After giving everyone a fleeting look of the plesiosaur-like animal, the constable announces that the conference is over and the gathered press members leave.

"I'm sorry Mr. Bergin,
the auditions for that movie were
over eight years ago."
This scene may be one of the most ridiculous we've seen in recent cinema. For one thing, the creature has been moved to the local mortuary, and we're supposed to believe that somehow the elephant-sized body was moved into a room with only a small door. Then there's the fact that anyone, even someone with the capacity for denial that Constable Conaughey exhibits, could look at a plesiosaur carcass and say it "may well be" The Loch Ness Monster. It's a monster! It was in Loch Ness! That makes it the Loch Ness Monster! Finally, we can't believe that journalists, let alone British journalists, would just disperse if they honestly thought the Loch Ness monster was a few feet away. They would be committing acts of journalism all over Conaughey in the form of bribes and/or beatings to get into the mortuary.

Our heroes take it upon themselves to sneak into the mortuary (bumping into no journalists along the way) and examine the creature, which turns out to have been killed by an even larger creature. So the killings on the Loch continue and our heroes take it upon themselves, along with a local man (Patrick Bergin) who lost his son and boat to the monster years before, to kill the non-Loch Ness Monster that is swimming around Loch Ness taking bites out of the real Loch Ness Monster.

Beneath Loch Ness is an unfortunate misstep for Chuck Comisky, the special-effects supervisor-turned-director who helmed it. Comisky, who has certainly worked on his share of quality pictures (L.A. Story, Blade, Rush Hour), no doubt leaped at the chance to direct a creature feature of his own. Sadly, he failed to recognize that the budget allotted to this film was insufficient to pull it off. Shooting a Loch Ness movie without the ability to put your actors on location is folly. Much of the world's fascination with the Monster is wrapped up in the mystique of the Loch itself -- the craggy terrain, the foggy, romantic atmosphere. No matter how many establishing shots of "the real Scotland" one uses, California will always be a poor substitute for the Highlands.

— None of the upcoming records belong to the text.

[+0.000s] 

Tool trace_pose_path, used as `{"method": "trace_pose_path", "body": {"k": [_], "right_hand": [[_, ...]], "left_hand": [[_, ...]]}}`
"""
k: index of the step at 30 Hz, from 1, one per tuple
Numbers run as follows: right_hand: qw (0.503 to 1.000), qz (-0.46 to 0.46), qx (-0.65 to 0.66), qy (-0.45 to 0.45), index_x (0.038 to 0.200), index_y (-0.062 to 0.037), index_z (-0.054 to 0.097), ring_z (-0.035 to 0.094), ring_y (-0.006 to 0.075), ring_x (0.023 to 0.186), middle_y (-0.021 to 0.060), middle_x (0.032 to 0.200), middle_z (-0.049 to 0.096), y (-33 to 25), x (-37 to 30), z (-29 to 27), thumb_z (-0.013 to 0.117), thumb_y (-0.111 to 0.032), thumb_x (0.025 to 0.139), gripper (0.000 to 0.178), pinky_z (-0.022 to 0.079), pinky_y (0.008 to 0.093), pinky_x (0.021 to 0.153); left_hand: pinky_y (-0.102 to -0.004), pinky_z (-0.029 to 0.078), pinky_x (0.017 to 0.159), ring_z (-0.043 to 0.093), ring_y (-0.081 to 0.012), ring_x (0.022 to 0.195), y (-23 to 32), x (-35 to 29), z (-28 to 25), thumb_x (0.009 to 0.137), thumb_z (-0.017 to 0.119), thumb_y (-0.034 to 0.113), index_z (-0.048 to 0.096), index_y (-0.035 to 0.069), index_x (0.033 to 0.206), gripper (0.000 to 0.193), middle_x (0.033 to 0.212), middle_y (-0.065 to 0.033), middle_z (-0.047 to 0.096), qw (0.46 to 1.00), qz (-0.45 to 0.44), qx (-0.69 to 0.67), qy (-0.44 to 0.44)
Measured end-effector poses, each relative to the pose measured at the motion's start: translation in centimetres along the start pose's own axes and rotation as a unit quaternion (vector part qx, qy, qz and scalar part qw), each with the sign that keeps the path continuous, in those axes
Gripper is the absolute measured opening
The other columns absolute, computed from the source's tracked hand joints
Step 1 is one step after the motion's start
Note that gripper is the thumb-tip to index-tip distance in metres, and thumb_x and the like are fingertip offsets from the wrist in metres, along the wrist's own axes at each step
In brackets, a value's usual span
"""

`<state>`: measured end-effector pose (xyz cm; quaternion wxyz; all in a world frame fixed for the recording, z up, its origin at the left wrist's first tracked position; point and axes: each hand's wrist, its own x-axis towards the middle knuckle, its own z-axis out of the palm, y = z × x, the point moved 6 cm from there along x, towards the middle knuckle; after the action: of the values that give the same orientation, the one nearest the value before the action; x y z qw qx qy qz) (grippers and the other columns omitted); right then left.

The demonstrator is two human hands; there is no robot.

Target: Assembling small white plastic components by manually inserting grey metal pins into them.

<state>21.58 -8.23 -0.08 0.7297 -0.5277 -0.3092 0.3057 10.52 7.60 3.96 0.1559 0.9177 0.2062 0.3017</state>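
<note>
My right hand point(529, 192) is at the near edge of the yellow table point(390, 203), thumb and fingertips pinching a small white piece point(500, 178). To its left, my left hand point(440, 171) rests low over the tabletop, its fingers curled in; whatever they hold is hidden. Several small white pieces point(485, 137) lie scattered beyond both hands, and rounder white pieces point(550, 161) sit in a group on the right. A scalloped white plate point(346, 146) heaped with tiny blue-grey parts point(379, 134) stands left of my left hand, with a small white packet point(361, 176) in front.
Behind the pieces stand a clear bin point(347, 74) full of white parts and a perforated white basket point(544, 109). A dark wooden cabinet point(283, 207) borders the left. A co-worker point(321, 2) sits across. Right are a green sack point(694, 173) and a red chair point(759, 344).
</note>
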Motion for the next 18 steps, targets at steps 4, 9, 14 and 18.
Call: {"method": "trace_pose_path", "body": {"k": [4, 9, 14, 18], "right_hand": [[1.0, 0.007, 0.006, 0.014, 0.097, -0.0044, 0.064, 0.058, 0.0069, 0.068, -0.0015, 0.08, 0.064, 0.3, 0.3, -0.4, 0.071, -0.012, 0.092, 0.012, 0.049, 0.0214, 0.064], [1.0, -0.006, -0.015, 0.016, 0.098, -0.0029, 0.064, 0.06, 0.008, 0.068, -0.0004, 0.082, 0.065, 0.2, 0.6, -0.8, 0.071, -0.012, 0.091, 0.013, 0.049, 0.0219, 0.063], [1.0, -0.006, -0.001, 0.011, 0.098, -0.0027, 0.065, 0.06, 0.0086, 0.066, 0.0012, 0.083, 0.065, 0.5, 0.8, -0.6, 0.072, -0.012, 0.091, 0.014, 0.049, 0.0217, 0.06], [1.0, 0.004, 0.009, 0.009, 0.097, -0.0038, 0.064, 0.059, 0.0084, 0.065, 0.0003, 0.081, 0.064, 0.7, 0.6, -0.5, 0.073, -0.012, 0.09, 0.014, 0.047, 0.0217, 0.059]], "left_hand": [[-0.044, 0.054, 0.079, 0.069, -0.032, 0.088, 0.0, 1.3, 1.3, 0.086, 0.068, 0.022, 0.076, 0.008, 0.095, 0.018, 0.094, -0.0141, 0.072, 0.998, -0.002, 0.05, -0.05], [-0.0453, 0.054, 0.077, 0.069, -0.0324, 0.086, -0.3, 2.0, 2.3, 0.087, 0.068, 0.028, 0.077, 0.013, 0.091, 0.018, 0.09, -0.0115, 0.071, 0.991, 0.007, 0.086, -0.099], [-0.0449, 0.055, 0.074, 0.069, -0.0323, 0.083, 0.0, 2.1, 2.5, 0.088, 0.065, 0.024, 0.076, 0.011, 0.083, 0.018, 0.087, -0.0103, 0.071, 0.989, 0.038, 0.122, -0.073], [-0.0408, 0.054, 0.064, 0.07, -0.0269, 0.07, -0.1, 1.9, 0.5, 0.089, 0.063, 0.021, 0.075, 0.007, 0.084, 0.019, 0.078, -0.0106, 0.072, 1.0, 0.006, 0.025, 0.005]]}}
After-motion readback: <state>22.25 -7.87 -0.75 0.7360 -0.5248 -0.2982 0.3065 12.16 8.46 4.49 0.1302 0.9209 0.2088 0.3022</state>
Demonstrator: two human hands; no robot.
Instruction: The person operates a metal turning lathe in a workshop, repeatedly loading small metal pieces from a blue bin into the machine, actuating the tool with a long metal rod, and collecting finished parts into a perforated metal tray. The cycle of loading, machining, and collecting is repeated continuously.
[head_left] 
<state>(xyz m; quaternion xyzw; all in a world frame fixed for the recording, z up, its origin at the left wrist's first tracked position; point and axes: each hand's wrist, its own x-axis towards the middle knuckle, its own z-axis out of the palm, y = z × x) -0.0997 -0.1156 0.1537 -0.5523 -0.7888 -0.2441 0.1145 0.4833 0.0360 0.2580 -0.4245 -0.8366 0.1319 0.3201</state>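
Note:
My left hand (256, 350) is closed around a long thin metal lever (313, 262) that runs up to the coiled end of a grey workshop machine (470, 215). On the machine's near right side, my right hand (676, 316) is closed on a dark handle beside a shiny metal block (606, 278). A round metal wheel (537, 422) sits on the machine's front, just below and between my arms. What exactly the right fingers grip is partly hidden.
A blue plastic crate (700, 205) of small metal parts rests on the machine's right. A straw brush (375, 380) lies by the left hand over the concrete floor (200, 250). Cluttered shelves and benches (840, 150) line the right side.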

The script could have used another re-write to excise the platitudes and simply laughable dialogue, but anyone who can't clearly see the unlikelihood that California could pass for Scotland can hardly be expected to tell a good script from a bad one. Or to realize that the supporting cast of actors belong in a skin cream commercial instead of a monster movie. Or that Wimmer and Anthony have all the chemistry of a documentary about mating dung beetles. Woody Allen's Hollywood Ending features a director who feels the pressure to succeed so strongly that he goes psychosomatically blind. Comisky's blindness is of a different type, and it likely stems from the excitement at being given a chance to sit in the director's chair, but you know -- we couldn't help but notice the similarities.